Today, as Nigeria celebrates it’s 60th anniversary, the Young Visioneers’ Association of Nigeria, YVAN, reflects on the ups and downs the country has experienced in its journey to nationhood.
Undoubtedly, the country has had its share of both the good and the bad trying to build a country we can all call our own just as every other country around the world has its own story.
Over the years, the Nigerian youths have paid the ultimate sacrifice of losing their lives in the struggle for a better Nigeria. After the country’s independence in 1960, and followed by the avoidable civil war of 1967 where millions of the youths were killed, the country has continued to relegate the youths to the background in terms of governance.
The electoral provisions in the country has continued to subject the youths to non-major players in the politics and governance of the nation, and has further subjected us to political thugs, bodyguards and praise singers who are only considered relevant when it comes to perpetrating electoral violence.
As Nigeria celebrates it’s 60th anniversary today, we must all push for electoral reforms. The political parties have made it so expensive and difficult to use the platforms to get elective positions. The high cost of contesting elections in Nigeria is one out of the many challenges faced by the youths.

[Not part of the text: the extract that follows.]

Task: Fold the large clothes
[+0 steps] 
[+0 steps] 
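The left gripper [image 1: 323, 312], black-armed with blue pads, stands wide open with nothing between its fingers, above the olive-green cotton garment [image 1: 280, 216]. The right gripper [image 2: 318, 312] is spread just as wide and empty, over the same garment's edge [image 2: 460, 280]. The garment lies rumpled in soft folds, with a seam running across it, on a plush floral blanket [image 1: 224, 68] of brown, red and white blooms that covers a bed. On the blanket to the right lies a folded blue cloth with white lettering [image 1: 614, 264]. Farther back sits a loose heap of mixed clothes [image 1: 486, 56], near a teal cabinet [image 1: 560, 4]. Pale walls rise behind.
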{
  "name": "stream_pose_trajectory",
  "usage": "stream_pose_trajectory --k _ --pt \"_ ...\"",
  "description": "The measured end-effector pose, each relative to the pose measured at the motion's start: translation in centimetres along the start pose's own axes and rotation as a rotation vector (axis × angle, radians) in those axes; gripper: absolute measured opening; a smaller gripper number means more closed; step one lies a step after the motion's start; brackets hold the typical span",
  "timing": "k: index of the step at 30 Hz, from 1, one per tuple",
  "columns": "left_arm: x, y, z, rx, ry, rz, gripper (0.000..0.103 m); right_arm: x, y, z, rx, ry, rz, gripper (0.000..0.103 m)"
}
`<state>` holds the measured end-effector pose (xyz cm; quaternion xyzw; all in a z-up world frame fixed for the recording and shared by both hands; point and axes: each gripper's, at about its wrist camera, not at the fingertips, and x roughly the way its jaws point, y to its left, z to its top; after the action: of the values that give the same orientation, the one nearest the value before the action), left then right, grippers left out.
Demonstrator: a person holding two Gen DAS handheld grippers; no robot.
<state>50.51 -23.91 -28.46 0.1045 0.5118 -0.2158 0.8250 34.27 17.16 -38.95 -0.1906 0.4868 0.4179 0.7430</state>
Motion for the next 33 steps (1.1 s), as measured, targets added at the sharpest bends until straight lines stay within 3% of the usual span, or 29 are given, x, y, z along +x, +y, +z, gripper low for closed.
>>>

The amended Electoral Acts Bill which has been passed by the National Assembly has made provisions for electronic votings and transmission of election results electronically. Most importantly, it has also placed limits to the amount political parties can collect as nomination fees for various elective positions.
Young Visioneers’ Association of Nigeria calls on the president, Muhammadu Buhari, to, as a matter of patriotism, sign the bill into law to improve elections in the country, create more opportunities and fairness to the youths.
Long Live Nigeria
Ezekiel Temitope Oladimeji
President, Young Visioneers’ Association of Nigeria.